I believe VCP/SCP is the only way to correct this now.
If they distribute the excess plus earnings now, the amount is double taxed. How is this done? Does the participant receive two 1099's in January 2010 (one showing $3,500 taxable for 2008 and one showing the excess + earnings taxable for 2009)? If this is the case and the participant has still not filed his 2008 tax return, could the additional $3,500 be reported now on the tax return even though he will not have a 2008 1099 reporting this yet?
Thanks a million.
5500-EZ
A 401(k) plan covers an owner and his spouse. The owner also owns a second company with zero employees. The 5500-EZ instructions state that an EZ can be filed if the plan does not cover a business that is a member of a controlled group. However, it does not make sense to me that the plan would have to file a regular 5500 just because the owner happens to own another company (since the company doesn't have any employees). Is there any official IRS guidance or clarification on this issue?
401a26 for owners only
I have a plan with an owner and a child, who would both be eligible. The owner only wants the plan for themselves, but I am concerned about meeting 401a26, mainly the "at least 2" part of it. Is there an exception since it is only owners/family or do I need to include both the owner and child.
Coverage and BRF Testing
I need some direction...
Here is the situation: Plan A and B are part of a Controlled Group. Each plan on passes Coverage.
Plan A: Match formula is 100% up to 3%
Plan B: Match formula is 100% up to 4% for Location X and 50% up to 10% for location Y
Since there are differenct formulas within Plan B a BRF test is needed. When running the BRF test, do I only consider the employees of Plan B? Or do I have to considered all employees in the controlled group.
I have always been under the impression that once a plan passes coverage ALL discrimination testing is done on the plan basis not the controlled group basis.
Any thoughts would be greatly appreciated as well as regulations for reference!
New PPA regs?
Does anyone know when the new, promised PPA regs (300+ pages?) will be released?
Successor Plan
Company A's stock was held mostly by another public company. On June 26, 2009, the assets of Company A are acquired by a group of investors that are unrelated to the previous stockholders and a new company is formed to continue Company A's operations. The employees transfer to the new company and it's business as usual.
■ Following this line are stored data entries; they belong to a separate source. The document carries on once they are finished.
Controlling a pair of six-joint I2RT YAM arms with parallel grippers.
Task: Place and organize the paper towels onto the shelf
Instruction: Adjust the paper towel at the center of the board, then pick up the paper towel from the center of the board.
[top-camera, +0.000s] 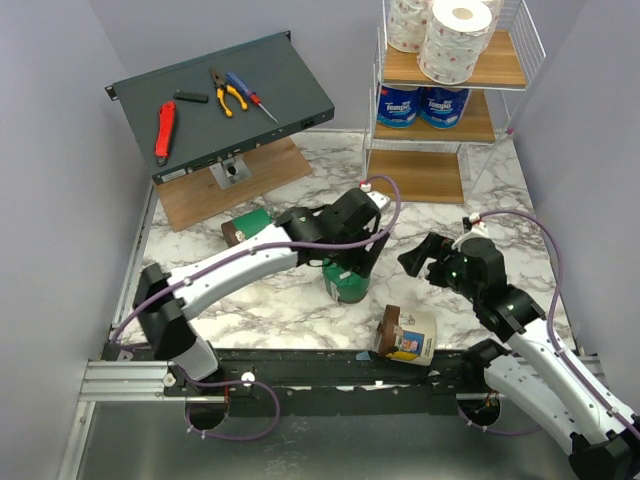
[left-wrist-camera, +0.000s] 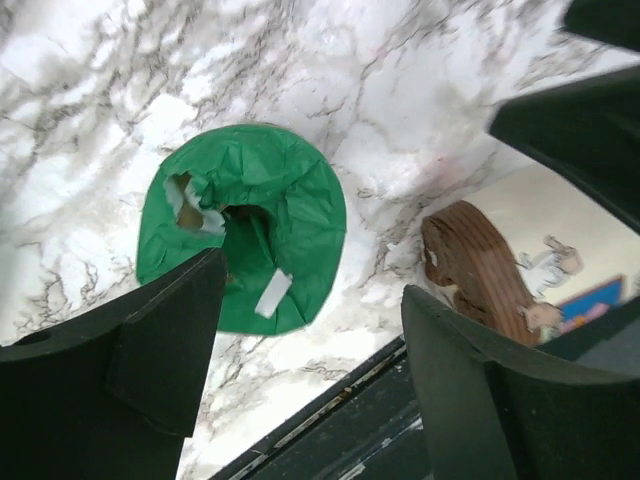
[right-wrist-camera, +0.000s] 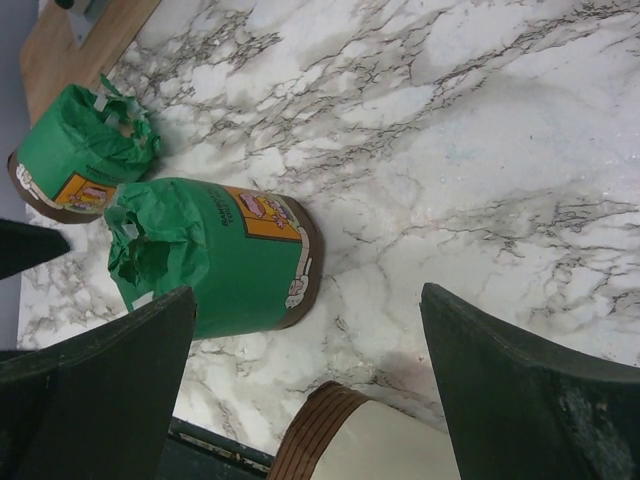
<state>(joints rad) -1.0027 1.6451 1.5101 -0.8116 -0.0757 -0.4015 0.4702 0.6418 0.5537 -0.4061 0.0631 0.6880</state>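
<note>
Our left fingers (top-camera: 352, 265), spread apart, hang right over the green roll (top-camera: 347, 286) standing upright; our open right fingers (top-camera: 421, 262) sit farther off.

Shelf (top-camera: 420, 175) far right on the table (top-camera: 290, 305): top-tier rolls (top-camera: 455, 40) above, middle-tier pair (top-camera: 420, 105) side by side below them. Slanted panel (top-camera: 290, 75) far left, hand tools (top-camera: 228, 92) on it. Upright roll (top-camera: 346, 288) mid-table, under the left gripper (top-camera: 351, 265); lying roll (top-camera: 247, 228) behind and left of it; front roll (top-camera: 408, 336) near the front edge, to its right.
</note>
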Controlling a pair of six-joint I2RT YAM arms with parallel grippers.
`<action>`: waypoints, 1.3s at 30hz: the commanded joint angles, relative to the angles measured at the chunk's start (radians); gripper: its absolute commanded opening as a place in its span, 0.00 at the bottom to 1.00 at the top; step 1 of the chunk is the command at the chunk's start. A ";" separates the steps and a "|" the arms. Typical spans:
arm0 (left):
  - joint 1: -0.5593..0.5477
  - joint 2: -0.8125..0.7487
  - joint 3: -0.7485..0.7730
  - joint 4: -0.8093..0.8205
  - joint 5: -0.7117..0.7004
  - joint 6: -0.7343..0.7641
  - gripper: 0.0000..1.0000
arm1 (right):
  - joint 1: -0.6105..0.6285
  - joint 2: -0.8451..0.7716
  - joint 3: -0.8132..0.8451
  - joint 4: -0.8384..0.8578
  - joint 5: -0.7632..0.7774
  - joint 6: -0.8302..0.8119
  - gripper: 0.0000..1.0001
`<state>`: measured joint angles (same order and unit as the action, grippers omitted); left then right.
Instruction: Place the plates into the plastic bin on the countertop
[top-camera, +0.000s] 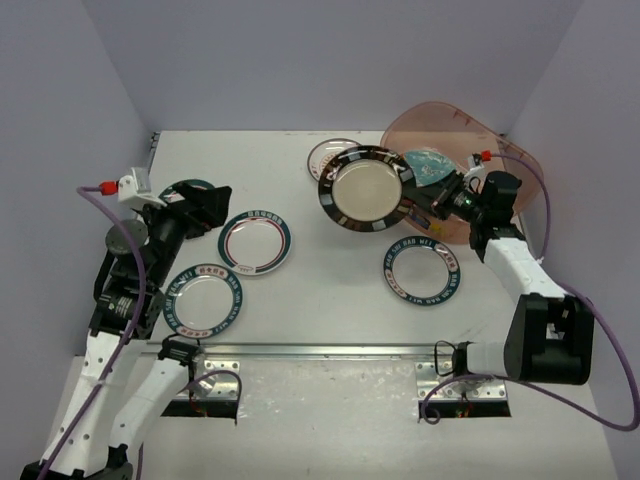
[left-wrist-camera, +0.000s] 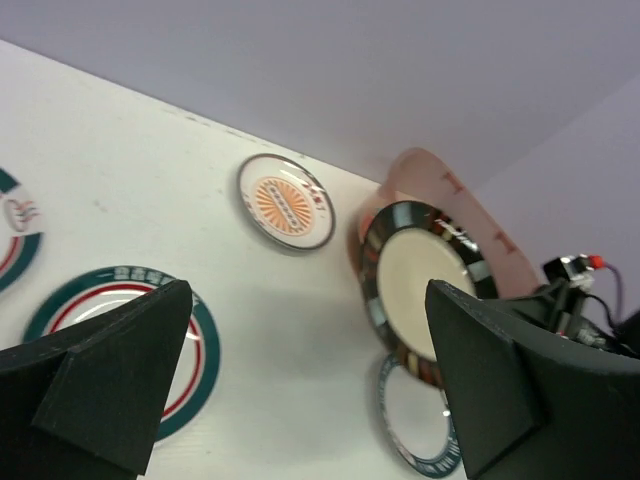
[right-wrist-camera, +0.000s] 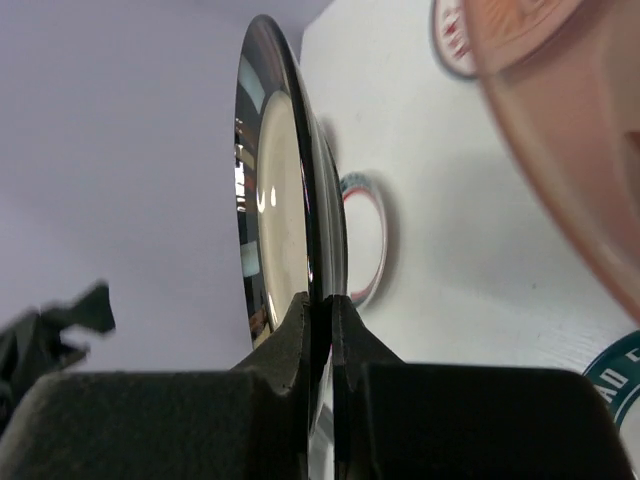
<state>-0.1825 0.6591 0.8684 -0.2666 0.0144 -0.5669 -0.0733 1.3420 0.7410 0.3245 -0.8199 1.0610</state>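
My right gripper (top-camera: 420, 200) (right-wrist-camera: 320, 305) is shut on the rim of the black-rimmed plate (top-camera: 366, 188) (right-wrist-camera: 275, 200) and holds it lifted and tilted, just left of the pinkish plastic bin (top-camera: 510, 150) (right-wrist-camera: 560, 150). A teal floral plate (top-camera: 425, 165) lies in the bin. The orange-centred plate (top-camera: 326, 156) (left-wrist-camera: 286, 202) lies on the countertop (top-camera: 300, 300), partly behind the held plate. Three teal-rimmed white plates (top-camera: 256, 241), (top-camera: 203, 298), (top-camera: 421, 271) lie flat. My left gripper (top-camera: 205, 205) (left-wrist-camera: 305, 330) is open and empty above the left of the countertop.
Another dark-rimmed plate (top-camera: 190, 187) shows partly under my left gripper. A metal rail (top-camera: 300, 350) runs along the front edge. Purple walls close in the back and both sides. The right arm's cable (top-camera: 600, 330) loops at the right.
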 joint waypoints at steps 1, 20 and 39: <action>0.002 -0.029 -0.066 -0.105 -0.094 0.139 1.00 | -0.017 -0.129 0.047 0.105 0.358 0.292 0.00; -0.051 -0.098 -0.166 -0.109 0.236 0.232 1.00 | 0.045 -0.040 0.127 -0.050 1.307 0.482 0.00; -0.116 -0.164 -0.183 -0.103 0.173 0.211 1.00 | 0.067 0.286 0.413 -0.202 1.294 0.369 0.02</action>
<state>-0.2836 0.5093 0.6849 -0.4110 0.2094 -0.3496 -0.0044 1.6219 1.0550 0.0158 0.4453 1.4125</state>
Company A sponsors a Safe Harbor Nonelective plan. 401 (k) contributions to the plan ceased on June 26th and no SH nonelective contributions have been made to the plan for 2009. The plan has not yet been terminated and the new company does not want to sponsor the plan. The new company however would like to create a Safe Harbor Match plan.
Since this is an asset acquisition, it appears Company A could terminate its plan (assuming all required contributions have been made) and distribute assets to participants, even though the same participants are now covered under the new company's (k) plan. I just want to make sure I'm understanding the successor plan rules correctly.
457(b) Catch-up
Does anyone know what the earliest retirement dates are that a participant in CalPERS or STRS can receive "unreduced" benefits, for purposes of electing the 457(b) catch-up?